PROVIDED MATERIAL:
*-*-*
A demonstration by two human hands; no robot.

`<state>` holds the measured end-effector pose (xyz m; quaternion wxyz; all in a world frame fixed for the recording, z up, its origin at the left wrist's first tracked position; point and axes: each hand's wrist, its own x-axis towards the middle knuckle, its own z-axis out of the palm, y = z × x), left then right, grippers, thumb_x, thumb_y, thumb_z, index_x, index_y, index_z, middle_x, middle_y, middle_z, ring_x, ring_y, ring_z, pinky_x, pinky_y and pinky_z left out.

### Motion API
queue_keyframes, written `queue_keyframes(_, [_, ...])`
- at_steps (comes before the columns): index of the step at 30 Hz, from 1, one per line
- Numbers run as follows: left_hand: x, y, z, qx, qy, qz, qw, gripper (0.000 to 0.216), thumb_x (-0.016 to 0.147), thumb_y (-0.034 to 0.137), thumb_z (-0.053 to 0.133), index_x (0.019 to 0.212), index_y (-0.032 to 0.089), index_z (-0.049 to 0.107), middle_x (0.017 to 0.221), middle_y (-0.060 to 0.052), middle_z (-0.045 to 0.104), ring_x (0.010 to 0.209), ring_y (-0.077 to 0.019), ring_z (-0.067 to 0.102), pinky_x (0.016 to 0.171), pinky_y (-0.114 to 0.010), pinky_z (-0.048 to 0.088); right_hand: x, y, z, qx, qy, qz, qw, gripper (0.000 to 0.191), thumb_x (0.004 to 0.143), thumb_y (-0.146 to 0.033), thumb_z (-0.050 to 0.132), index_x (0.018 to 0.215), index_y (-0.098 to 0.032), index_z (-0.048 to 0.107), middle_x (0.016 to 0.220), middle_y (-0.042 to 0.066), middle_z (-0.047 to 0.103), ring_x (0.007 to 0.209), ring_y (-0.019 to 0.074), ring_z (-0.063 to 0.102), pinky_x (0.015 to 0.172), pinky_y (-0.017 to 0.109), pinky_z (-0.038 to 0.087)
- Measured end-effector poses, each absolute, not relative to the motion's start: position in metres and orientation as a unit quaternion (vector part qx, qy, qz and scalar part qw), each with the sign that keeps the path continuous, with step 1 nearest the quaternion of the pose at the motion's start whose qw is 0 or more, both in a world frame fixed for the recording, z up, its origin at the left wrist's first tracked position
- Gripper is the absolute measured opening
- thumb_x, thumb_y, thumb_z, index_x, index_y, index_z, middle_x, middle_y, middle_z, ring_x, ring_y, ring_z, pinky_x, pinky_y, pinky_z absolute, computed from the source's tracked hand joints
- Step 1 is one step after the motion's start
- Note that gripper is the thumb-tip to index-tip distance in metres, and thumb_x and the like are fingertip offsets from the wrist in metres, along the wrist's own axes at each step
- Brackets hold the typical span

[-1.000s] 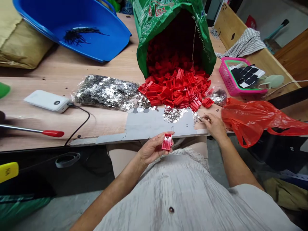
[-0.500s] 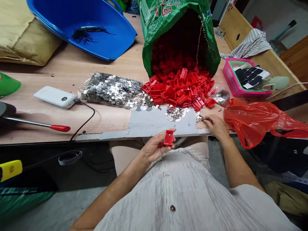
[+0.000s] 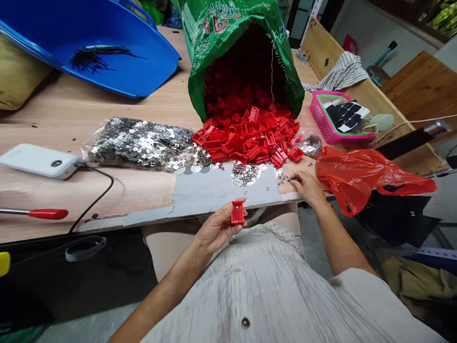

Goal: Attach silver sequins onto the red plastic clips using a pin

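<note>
My left hand [image 3: 218, 226] is closed on a small red plastic housing [image 3: 237, 213], its hollow side facing up, in front of the table edge. My right hand [image 3: 309, 186] rests at the table edge with thumb and fingers pinched together beside a few small metal pieces [image 3: 282, 176]; what lies between the fingertips is too small to make out. A little pile of shiny metal pieces [image 3: 249, 174] lies on the grey sheet [image 3: 210, 186] between the hands. Behind it, many red plastic housings [image 3: 250, 136] spill from a green woven sack [image 3: 200, 62].
A clear bag of metal pieces [image 3: 139, 143] and a white power bank [image 3: 39, 160] with a black cable lie left. At the back left stands a blue scoop-shaped tub [image 3: 143, 71]. An orange-red plastic bag [image 3: 350, 176] and a pink basket [image 3: 323, 119] are on the right.
The camera view has swung to the right, so the table things appear further left. My left hand still holds the red housing; my right hand stays beside the metal pieces.
</note>
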<state>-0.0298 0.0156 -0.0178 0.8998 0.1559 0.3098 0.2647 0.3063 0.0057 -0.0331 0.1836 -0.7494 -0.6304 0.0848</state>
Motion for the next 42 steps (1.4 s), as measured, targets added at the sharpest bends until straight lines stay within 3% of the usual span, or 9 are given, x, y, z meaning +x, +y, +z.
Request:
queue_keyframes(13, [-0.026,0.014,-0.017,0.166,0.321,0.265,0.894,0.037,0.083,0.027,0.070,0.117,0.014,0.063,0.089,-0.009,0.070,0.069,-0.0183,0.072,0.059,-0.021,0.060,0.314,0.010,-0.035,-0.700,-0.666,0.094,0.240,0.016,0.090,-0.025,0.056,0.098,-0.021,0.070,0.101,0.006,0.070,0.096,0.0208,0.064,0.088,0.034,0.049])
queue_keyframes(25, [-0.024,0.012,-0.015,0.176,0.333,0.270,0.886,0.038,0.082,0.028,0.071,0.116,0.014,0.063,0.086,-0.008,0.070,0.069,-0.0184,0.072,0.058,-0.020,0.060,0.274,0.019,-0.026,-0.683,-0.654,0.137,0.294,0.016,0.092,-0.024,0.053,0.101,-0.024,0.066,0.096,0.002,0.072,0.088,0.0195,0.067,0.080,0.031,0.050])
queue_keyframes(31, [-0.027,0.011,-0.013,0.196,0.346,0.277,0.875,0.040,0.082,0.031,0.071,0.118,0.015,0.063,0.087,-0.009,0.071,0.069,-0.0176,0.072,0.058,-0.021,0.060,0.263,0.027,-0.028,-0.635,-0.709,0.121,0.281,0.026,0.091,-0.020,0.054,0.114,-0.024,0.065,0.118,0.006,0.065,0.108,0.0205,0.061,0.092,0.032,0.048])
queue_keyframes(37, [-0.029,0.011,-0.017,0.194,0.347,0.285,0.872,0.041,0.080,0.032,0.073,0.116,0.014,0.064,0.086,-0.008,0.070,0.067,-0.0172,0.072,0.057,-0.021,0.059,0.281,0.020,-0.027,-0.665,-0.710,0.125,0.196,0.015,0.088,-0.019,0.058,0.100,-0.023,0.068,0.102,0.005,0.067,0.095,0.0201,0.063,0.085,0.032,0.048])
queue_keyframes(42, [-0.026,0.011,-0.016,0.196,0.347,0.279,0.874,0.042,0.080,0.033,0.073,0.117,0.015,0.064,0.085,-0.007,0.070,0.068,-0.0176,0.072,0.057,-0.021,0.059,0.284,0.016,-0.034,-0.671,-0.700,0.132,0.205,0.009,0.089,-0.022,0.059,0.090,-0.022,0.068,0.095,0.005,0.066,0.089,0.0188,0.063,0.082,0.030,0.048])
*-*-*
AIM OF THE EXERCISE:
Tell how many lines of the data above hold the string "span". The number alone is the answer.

EXERCISE RESPONSE:
2